10.15.16: Our (short) Story
I don't exactly remember the moment we met, but I remember the day. I know, this might not make sense, but what I'm trying to say is we were both in the same room that day, except we didn't actually meet that day. It was the first day of freshman year of high school and fourth period math class had been held in the cafeteria because for some odd reason they forgot to assign us a classroom.
Like I mentioned we didn't talk that day or the next, but eventually we exchanged a few words here and there–never a full conversation (though according to him he had a crush on me since that very first day in the cafeteria). The thing is we didn't actually become friends until junior year. We had a friend in common who introduced me to the "soccer guys" of which JL (short for Jose Luis) was a part of, and we began going to lunch together–which eventually led to hanging out on the weekends.
Our friendship became a strong one and my best friend, Pamela, knew he liked me. She would tell me I should date him, but he had never said anything to me and we had too good of a friendship going on–at the time I didn't see it going anywhere else.
But sometimes life takes crazy turns, and things you'd never imagine experiencing happen. On July 5th 2005, I received a text from one of my friends asking for Pam's mom's phone number. She'd been in a terrible accident along with two other friends and had to be rushed to the hospital. After two days of being in critical condition at the intensive care unit, she passed away.
This was a very difficult time period as I hadn't experienced death with someone so close to me other than my aunt. Not only did we see each other everyday at school, but we would hang out after school, talk on the phone almost every night, and hang out on the weekends. In other words, we were inseparable. At one point we had even said we were each other's soul mates. Following Pam's passing JL and I became even closer than before. We hung out almost everyday for the rest of the summer and I began to have feelings towards him I hadn't felt before. I suddenly realized I liked him as more than a friend and I like to think Pam had a little something to do with it from above.
A week into our senior year, August 23rd, he finally asked me to be his girlfriend. I distinctly remember that night. I had a friend who was staying with me at the time and her and I were chatting before bed when I get a call from him. He was outside and wanted me to come out for a quick talk. By this time I was in my pjs–make up and contacts off and ready to fall asleep, so you can imagine my horror when he asked me to come out in such condition. But he insisted and I finally agreed to meet him outside–wearing no contacts or glasses. Back then I still wasn't comfortable with wearing glasses (I know, don't judge).
And that's why I could not see the rose he'd left outside my door.

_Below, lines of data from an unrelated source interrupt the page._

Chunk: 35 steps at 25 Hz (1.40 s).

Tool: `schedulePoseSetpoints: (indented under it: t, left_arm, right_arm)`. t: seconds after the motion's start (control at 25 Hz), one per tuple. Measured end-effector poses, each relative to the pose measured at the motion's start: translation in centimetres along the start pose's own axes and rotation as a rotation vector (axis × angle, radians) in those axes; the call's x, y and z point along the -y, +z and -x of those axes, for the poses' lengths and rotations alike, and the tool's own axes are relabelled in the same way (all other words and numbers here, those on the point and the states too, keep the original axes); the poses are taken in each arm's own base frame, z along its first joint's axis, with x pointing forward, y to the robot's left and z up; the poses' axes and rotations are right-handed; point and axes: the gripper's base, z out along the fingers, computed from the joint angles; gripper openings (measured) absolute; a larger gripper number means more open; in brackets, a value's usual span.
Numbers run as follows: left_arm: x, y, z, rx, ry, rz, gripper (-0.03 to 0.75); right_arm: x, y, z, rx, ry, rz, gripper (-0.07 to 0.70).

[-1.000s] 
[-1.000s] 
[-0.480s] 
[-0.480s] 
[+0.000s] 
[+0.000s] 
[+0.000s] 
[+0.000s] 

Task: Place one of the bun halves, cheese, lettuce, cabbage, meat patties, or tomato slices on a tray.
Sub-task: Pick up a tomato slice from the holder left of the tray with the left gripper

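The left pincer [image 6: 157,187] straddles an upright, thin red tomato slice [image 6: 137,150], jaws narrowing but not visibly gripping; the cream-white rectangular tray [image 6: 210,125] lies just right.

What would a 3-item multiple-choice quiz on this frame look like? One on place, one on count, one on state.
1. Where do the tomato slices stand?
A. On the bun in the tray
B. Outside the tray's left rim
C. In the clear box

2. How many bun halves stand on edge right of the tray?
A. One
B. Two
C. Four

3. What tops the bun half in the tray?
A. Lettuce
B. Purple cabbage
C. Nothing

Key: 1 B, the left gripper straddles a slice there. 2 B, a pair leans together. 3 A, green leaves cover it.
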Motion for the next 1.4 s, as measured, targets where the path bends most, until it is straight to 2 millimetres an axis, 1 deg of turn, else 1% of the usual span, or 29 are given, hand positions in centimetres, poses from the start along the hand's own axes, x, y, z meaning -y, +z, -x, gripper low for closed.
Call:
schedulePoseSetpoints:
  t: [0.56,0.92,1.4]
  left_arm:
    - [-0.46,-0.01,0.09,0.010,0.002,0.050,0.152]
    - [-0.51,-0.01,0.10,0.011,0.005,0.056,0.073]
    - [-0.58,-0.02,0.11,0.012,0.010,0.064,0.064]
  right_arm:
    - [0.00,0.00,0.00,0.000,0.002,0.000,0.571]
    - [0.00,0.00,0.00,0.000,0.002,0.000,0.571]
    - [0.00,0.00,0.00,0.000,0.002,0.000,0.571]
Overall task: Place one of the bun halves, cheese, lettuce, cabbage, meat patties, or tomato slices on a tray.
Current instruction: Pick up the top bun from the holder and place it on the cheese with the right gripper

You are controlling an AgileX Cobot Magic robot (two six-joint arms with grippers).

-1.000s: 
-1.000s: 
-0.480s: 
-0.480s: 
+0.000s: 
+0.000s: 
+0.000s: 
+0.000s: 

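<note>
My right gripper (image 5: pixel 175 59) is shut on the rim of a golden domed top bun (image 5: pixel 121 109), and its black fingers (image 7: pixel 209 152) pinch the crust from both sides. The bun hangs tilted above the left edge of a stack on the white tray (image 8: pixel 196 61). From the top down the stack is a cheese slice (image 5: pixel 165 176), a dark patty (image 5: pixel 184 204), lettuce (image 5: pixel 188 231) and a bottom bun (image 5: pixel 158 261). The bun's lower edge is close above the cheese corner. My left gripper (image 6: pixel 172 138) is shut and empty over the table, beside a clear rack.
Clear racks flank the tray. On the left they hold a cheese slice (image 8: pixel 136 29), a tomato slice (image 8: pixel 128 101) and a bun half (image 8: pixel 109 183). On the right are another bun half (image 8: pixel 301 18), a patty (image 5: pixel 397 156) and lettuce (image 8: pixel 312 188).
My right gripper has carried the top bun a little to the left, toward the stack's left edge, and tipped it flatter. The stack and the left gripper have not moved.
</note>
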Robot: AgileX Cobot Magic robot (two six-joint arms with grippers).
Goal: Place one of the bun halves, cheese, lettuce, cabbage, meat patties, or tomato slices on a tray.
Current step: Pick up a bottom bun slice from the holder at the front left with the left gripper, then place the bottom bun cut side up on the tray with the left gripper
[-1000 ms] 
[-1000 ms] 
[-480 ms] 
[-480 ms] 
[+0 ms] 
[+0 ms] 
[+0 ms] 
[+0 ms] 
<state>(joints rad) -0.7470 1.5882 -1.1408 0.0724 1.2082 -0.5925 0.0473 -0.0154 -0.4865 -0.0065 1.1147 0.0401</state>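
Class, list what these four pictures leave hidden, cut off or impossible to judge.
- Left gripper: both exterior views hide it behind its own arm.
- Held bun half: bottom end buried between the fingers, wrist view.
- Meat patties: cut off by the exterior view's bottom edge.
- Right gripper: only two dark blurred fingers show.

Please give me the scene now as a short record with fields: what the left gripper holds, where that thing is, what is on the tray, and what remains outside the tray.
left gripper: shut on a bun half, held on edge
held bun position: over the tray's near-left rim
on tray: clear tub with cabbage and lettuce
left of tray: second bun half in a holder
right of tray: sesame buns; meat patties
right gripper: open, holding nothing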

He had to tell me to look for it, so there I was blindly looking for a rose I was nowhere close to findng. I guess he must've seen my struggle because he quickly got down from the car, handed me the rose, and asked if I'd like to be his girlfriend. And I said yes. Fast forward 11 years and now we're married and living in Brooklyn.
Evidently I'm telling you the short version because otherwise this would turn into a book (which now that I think of it, wouldn't be so bad), but the point is that after years of being asked the same repetitive question: When are you getting married? I realize there was no need to rush. Despite the social pressure and everyone around us getting married, we didn't feel the need to tie the knot. Not just yet. If it weren't for that we probably would've never moved to New York to focus on our careers, or we wouldn't have traveled as much as we did.
What matters is we were BOTH ready to make the commitment and start a new chapter in our lives as husband and wife.
Cheers to a lifetime of happiness!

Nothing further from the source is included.